[Saved entries]
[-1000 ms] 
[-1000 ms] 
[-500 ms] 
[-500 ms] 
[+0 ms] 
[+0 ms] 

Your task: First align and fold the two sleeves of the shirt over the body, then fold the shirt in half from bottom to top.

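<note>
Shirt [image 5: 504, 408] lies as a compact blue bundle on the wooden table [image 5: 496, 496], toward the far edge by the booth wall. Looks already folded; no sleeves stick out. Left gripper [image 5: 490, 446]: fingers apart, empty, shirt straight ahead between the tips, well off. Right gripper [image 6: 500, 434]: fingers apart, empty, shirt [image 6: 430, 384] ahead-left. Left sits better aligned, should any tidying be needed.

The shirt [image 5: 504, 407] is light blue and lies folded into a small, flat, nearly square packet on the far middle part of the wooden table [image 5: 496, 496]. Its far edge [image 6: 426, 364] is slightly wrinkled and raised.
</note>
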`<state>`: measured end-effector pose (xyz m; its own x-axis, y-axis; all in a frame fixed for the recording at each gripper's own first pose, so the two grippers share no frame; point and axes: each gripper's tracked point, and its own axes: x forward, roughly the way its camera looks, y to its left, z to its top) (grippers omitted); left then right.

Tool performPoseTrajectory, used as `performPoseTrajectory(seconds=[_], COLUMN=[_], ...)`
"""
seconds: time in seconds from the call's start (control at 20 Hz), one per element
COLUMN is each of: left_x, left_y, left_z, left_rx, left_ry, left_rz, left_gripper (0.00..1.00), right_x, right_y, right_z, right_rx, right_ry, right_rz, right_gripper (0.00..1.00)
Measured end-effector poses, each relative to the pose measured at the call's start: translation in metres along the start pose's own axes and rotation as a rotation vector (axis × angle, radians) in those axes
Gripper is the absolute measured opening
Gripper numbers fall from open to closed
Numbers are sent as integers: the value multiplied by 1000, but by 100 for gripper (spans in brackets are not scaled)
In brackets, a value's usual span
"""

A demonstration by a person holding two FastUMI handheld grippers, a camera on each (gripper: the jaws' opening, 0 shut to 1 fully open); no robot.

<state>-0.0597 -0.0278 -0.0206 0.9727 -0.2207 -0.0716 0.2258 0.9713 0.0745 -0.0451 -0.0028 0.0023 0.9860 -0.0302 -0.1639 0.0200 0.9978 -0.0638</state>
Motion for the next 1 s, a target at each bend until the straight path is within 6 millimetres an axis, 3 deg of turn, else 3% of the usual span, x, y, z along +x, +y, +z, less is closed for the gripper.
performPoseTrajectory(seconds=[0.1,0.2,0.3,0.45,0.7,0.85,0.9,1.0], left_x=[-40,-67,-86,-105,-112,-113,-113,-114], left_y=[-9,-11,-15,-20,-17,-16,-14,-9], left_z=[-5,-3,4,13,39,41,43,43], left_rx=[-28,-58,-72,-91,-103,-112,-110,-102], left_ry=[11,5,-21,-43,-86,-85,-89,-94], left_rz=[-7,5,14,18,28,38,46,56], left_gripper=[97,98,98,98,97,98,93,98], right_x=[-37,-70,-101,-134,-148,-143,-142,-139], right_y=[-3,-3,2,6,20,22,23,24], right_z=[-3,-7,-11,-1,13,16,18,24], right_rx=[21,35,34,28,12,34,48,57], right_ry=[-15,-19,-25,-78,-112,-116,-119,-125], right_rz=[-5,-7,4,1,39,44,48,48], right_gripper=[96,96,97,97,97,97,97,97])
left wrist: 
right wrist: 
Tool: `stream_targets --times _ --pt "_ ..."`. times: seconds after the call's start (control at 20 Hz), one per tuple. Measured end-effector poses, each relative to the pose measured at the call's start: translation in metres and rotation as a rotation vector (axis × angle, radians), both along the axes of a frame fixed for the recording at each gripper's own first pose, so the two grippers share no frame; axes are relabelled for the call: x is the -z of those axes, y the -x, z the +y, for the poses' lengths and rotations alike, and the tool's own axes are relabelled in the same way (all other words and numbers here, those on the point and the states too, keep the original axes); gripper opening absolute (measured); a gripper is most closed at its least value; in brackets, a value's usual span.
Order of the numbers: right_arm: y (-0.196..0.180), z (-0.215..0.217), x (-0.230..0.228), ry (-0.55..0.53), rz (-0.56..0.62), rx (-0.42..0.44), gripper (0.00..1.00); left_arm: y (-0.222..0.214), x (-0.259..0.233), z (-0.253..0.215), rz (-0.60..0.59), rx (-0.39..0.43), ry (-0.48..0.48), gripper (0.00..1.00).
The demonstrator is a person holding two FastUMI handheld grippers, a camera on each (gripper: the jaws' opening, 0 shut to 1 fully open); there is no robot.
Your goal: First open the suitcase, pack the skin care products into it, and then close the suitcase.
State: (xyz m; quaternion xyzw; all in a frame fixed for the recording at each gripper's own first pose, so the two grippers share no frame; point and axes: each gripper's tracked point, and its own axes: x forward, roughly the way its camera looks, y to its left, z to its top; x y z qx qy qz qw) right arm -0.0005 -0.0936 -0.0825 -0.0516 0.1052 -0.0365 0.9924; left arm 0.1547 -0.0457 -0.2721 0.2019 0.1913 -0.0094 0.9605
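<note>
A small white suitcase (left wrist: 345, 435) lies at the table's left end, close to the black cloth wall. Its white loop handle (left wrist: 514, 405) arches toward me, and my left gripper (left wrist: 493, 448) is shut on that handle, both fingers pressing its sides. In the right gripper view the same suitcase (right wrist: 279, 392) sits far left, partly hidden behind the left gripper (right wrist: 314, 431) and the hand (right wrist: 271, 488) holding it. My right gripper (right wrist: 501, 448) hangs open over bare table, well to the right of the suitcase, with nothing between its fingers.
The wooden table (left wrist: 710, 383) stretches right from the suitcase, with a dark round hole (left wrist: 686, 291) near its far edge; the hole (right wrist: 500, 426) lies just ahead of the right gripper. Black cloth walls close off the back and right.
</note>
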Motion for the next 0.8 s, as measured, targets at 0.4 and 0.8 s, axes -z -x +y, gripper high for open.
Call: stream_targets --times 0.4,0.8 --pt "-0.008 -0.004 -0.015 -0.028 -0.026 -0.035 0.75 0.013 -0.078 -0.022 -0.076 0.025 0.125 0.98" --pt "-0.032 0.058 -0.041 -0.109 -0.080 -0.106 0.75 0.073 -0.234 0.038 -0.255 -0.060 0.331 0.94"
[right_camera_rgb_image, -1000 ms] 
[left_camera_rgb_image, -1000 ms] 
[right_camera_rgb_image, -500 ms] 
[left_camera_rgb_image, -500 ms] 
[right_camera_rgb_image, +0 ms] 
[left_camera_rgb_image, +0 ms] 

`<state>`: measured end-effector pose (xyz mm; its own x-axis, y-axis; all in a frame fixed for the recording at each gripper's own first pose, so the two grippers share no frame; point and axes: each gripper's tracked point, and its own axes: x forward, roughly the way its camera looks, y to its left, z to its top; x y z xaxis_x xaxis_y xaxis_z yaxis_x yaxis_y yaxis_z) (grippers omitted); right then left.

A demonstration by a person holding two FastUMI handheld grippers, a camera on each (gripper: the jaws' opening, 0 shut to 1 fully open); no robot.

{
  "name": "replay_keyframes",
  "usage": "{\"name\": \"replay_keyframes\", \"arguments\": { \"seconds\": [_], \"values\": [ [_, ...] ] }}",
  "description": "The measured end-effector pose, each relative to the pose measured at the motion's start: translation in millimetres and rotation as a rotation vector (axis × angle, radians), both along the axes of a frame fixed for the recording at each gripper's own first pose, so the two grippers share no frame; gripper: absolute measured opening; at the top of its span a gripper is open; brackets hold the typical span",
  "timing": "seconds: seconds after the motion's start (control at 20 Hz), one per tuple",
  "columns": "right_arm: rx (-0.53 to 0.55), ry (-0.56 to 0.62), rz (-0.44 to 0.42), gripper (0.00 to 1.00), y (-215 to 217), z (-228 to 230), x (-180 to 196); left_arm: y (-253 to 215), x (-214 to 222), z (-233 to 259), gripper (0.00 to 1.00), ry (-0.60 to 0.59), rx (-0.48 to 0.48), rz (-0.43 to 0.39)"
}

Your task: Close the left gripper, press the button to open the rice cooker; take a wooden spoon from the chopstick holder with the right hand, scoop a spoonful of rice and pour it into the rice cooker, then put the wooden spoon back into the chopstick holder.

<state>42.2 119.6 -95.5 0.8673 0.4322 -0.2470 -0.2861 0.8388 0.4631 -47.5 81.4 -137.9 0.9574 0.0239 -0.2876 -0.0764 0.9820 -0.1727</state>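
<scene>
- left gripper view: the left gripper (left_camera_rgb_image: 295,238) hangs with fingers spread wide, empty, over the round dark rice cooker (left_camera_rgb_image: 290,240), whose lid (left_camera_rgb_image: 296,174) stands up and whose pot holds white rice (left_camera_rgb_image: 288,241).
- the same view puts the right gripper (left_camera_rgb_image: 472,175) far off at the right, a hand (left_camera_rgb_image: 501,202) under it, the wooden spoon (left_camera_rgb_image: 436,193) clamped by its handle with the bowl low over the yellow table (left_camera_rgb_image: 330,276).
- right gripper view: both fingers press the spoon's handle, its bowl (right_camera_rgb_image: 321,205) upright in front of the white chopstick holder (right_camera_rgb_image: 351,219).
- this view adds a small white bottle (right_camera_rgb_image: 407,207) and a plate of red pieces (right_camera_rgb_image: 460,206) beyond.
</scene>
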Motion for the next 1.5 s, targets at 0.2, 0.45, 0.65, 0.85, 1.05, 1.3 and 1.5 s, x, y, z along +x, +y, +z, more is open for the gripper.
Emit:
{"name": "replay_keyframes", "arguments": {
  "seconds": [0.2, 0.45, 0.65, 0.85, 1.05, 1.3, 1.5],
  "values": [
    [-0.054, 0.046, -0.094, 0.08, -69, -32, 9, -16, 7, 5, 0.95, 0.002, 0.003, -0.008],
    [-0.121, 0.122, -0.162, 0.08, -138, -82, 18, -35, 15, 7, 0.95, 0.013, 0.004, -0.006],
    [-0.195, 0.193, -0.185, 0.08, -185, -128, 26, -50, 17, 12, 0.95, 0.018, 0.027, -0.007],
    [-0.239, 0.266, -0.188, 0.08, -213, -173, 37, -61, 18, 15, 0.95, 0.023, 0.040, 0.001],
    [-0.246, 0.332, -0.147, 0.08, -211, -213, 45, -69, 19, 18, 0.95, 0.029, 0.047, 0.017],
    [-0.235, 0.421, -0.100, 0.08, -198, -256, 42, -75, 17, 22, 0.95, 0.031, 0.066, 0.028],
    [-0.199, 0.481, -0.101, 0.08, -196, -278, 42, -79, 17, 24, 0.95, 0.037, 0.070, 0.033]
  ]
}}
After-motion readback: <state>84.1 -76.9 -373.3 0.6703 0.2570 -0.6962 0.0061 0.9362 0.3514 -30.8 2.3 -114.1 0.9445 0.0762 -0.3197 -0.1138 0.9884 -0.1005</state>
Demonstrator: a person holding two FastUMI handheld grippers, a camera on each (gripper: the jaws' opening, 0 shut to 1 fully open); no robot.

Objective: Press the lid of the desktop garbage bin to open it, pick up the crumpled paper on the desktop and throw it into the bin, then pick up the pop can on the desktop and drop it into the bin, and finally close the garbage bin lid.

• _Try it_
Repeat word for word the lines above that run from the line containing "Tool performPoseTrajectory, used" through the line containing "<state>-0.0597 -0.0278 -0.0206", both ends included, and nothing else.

• _Exercise output_
Tool performPoseTrajectory, used as `performPoseTrajectory(seconds=[_], COLUMN=[_], ...)`
"""
seconds: time in seconds from the call's start (control at 20 Hz), one per element
COLUMN is each of: left_x, left_y, left_z, left_rx, left_ry, left_rz, left_gripper (0.00..1.00), right_x, right_y, right_z, right_rx, right_ry, right_rz, right_gripper (0.00..1.00)
Measured end-effector poses, each relative to the pose measured at the call's start: translation in metres along the start pose's own axes and rotation as a rotation vector (axis × angle, radians) in those axes
Gripper is the absolute measured opening
Gripper numbers fall from open to closed
Numbers are sent as integers: the value multiplied by 1000, but by 100 for gripper (spans in brackets are not scaled)
In brackets, a value's usual span
"""

A demonstration by a person holding two FastUMI handheld grippers, a camera on each (gripper: the jaws' opening, 0 shut to 1 fully open); no robot.

<state>-0.0597 -0.0278 -0.0206 0.9727 -0.2207 -0.0716 0.2258 0.9713 0.0745 -0.0451 -0.0028 0.0023 0.9860 -0.0302 -0.1639 0.0200 0.9978 -0.0638</state>

The response is now complete.